ABOUT THIS EXERCISE: The expected output is a verbatim reprint of the lines from the beginning of the data that follows through the line that contains "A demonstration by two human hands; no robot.".

INFORMATION SHOWN:
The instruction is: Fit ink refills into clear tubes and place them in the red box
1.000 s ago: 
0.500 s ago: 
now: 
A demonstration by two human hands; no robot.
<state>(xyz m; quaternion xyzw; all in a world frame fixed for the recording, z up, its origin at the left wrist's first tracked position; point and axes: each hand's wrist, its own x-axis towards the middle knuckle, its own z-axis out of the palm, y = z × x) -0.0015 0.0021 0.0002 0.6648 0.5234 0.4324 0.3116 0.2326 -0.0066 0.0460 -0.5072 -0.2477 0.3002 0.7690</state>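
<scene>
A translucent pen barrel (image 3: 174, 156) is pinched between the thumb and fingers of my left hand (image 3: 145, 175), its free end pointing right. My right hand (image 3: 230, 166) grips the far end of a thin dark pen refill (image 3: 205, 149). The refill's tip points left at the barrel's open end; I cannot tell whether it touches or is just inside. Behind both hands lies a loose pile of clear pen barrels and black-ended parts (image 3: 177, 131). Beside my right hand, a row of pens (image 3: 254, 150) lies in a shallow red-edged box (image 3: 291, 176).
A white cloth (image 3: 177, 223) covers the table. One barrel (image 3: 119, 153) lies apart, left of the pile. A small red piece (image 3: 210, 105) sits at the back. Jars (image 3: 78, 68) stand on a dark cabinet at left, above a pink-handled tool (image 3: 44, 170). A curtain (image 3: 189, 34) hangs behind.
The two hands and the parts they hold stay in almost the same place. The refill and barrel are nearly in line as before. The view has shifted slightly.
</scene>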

OUTPUT OF THE TASK:
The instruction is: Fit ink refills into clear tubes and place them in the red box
1.000 s ago: 
0.500 s ago: 
now: 
A demonstration by two human hands; no robot.

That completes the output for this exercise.